● Exercise objective:
Scan the data below and pick out the lines containing the word "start".

● Input data:

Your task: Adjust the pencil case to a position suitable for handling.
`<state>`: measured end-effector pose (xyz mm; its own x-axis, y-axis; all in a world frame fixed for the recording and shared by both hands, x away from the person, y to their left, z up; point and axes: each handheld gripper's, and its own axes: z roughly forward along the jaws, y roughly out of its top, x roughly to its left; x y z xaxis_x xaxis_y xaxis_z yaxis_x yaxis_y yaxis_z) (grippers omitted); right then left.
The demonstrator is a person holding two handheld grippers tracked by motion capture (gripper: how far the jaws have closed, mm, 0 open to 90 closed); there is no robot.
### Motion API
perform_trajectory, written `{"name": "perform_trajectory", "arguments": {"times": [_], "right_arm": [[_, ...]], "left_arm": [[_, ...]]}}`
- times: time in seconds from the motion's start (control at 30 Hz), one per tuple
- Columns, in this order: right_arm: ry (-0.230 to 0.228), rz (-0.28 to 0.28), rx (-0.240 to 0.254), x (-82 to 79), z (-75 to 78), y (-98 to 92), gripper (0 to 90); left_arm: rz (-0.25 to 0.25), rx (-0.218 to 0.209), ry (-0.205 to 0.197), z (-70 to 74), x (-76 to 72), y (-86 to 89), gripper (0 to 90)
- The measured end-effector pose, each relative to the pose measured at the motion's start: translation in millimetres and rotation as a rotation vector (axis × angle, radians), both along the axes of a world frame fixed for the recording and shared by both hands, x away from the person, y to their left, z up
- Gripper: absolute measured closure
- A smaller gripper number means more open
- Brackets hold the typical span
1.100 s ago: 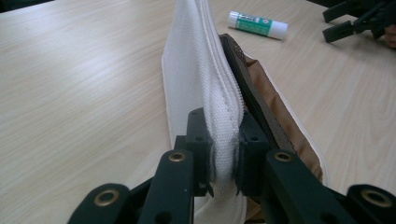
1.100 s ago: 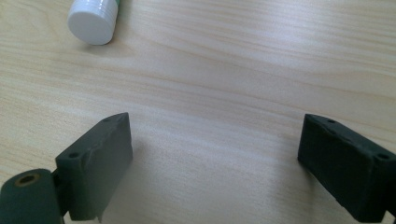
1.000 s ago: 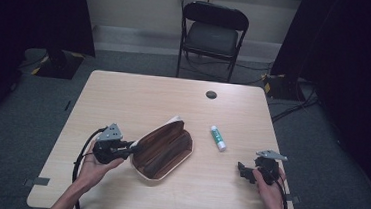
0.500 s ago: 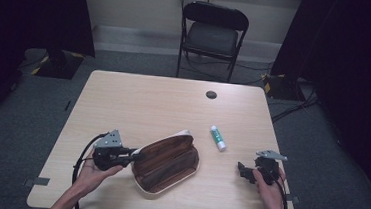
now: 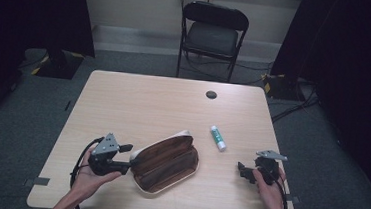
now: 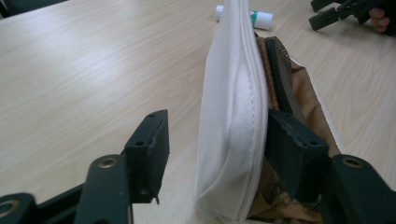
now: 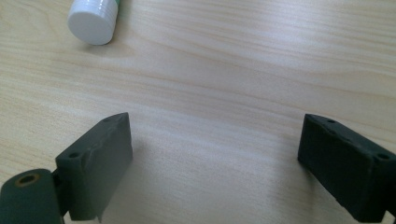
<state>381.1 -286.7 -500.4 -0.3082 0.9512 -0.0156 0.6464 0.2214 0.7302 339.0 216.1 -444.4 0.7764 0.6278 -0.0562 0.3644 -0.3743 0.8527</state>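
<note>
Jaws of my left gripper (image 6: 215, 154) stand apart around the white edge of the case (image 6: 236, 116), its right jaw touching that edge, a gap at the other; the high view hides this. My right gripper (image 7: 215, 163) is spread wide over bare table (image 5: 138, 106), the glue stick (image 7: 95, 18) beyond its left jaw. Since a second ago the case has swung flatter, open, brown lining up.
</note>
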Motion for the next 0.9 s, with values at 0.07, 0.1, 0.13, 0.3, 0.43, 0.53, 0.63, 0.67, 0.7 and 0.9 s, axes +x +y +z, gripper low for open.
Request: {"name": "perform_trajectory", "arguments": {"times": [0.07, 0.1, 0.13, 0.3, 0.43, 0.53, 0.63, 0.67, 0.7, 0.9], "right_arm": [[-0.001, -0.001, 0.0, 0.0, -0.1, 0.1, 9.0], [0.0, 0.0, 0.0, -0.1, 0.0, 0.1, 9.0], [0.0, 0.0, 0.0, -0.1, 0.0, 0.1, 9.0], [-0.001, 0.0, 0.0, -0.1, 0.0, 0.2, 9.1], [-0.001, 0.001, 0.0, -0.2, 0.1, 0.1, 9.1], [-0.003, 0.007, -0.001, -0.2, -0.1, 0.2, 9.1], [-0.002, 0.008, -0.001, -0.2, -0.1, 0.3, 9.1], [-0.002, 0.008, -0.001, -0.2, -0.1, 0.3, 9.1], [-0.002, 0.008, -0.001, -0.2, -0.1, 0.3, 9.1], [-0.002, 0.008, 0.0, -0.2, -0.1, 0.3, 9.1]], "left_arm": [[0.005, 0.035, 0.006, -4.0, -3.0, -3.0, 40.7], [0.009, 0.051, 0.014, -5.9, -3.3, -3.6, 41.4], [0.024, 0.055, 0.017, -8.2, -4.2, -4.4, 45.2], [0.022, 0.094, 0.018, -10.8, -0.9, -2.6, 65.5], [0.036, 0.075, 0.04, -10.9, 2.0, 3.2, 71.3], [0.052, 0.084, 0.033, -9.8, 3.7, 6.2, 71.3], [0.072, 0.082, 0.041, -11.0, 6.2, 8.9, 72.2], [0.074, 0.086, 0.04, -11.3, 6.9, 9.7, 73.2], [0.072, 0.091, 0.034, -11.7, 8.3, 10.5, 74.1], [0.07, 0.099, 0.034, -10.1, 10.6, 12.9, 77.4]]}}
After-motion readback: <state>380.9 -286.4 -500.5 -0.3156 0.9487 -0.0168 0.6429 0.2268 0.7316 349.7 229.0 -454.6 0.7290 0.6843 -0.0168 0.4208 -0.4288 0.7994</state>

● Response area:
- times: time in seconds from the motion's start (control at 30 Hz), one per tuple
- The measured end-effector pose, each relative to the pose measured at the motion's start: translation in millimetres and rotation as a rotation vector (axis × angle, radians), both along the axes of a world frame fixed for the recording and shared by both hands, x away from the person, y to their left, z up

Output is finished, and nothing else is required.